EDIT - Isn't this easily addressed though by requesting/demanding to be part of any conversations that involve infrastructure, since you're the one in charge/has to maintain/is the throat that gets choked when it breaks?  I mean, that's completely reasonable, right?  That way when they try to sling FUD you can address it right on the spot?
Engineer by day, DJ by night, family first always

mlan

Quote from: AspiringNetworker on May 04, 2017, 10:54:13 AM
Isn't this easily addressed though by requesting/demanding to be part of any conversations that involve infrastructure, since you're the one in charge/has to maintain/is the throat that gets choked when it breaks?  I mean, that's completely reasonable, right?  That way when they try to sling FUD you can address it right on the spot?

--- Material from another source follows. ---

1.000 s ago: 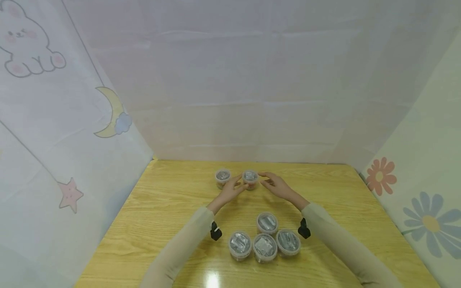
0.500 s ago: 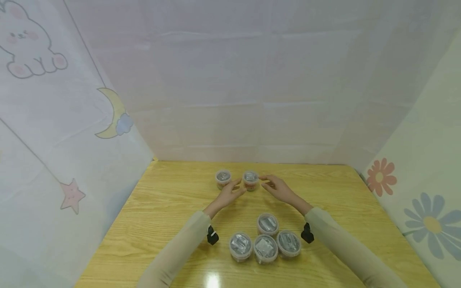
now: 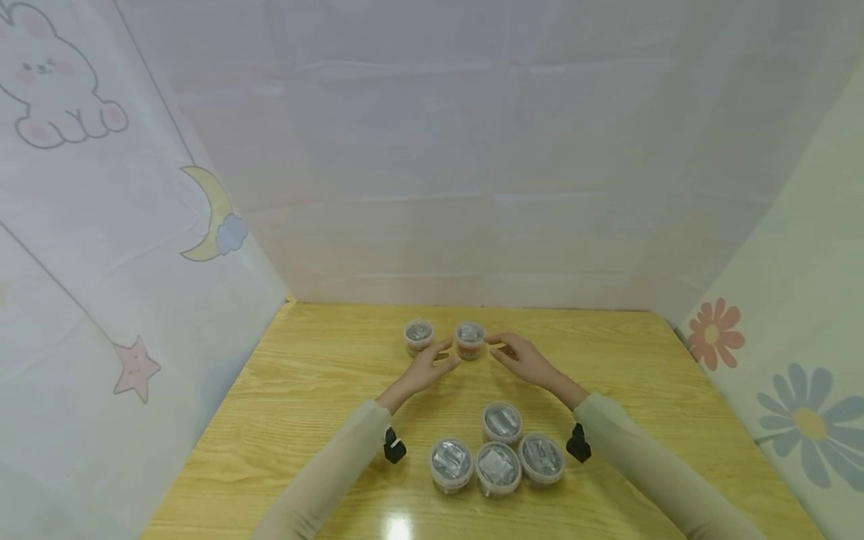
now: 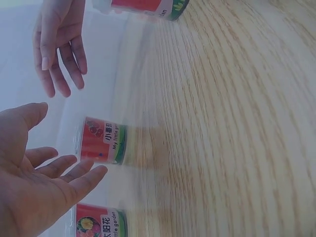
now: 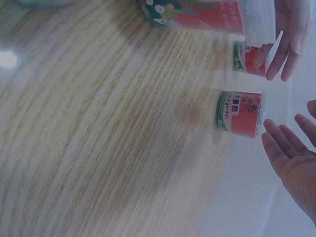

Your thoughts are completely reasonable.  The problem in a lot of orgs (both private and public) is that business culture and politics drive a lot of these big "we choose vendor X" decisions, and unless you are willing to drive culture and play politics you could be left out of the decision.  It's a lot to take on for sr. engineers that might want to avoid such things.  It's also a great way to get a potentially unwanted promotion into leadership/management, haha.  Throw in public sector RFP requirements and it's a whole other can of worms.  That said, I would venture that the relationship between the sr. engineers and their  manager/CTO/CIO is the crux of the matter.  If there is trust and respect there, then it's probably a non-issue, but if there is no trust... 

that1guy15

@ AspiringNetworker

Oh the number of times I have faced any of the following or similar.

- CEO sat next to another CEO in 1st one trip. Determined we will now deploy $new_hotness from $vendor. "Signing contract today"
- Apps team with large project budget purchases network with consultants to deploy EVERYTHING. Its next week. "Hey That1guy you got a couple min to talk through how this will connect?"
- Submitted network design/BOM/PO rejected. Leadership and procurement rejected due to "$crappySwitchCo undercut bit" and this is what was purchased. "Can you have it deployed in 2 weeks?"

Its sad but I see more times project design goes as far as what switches to purchase before cutting a PO. Rest can be figured out after we get them in.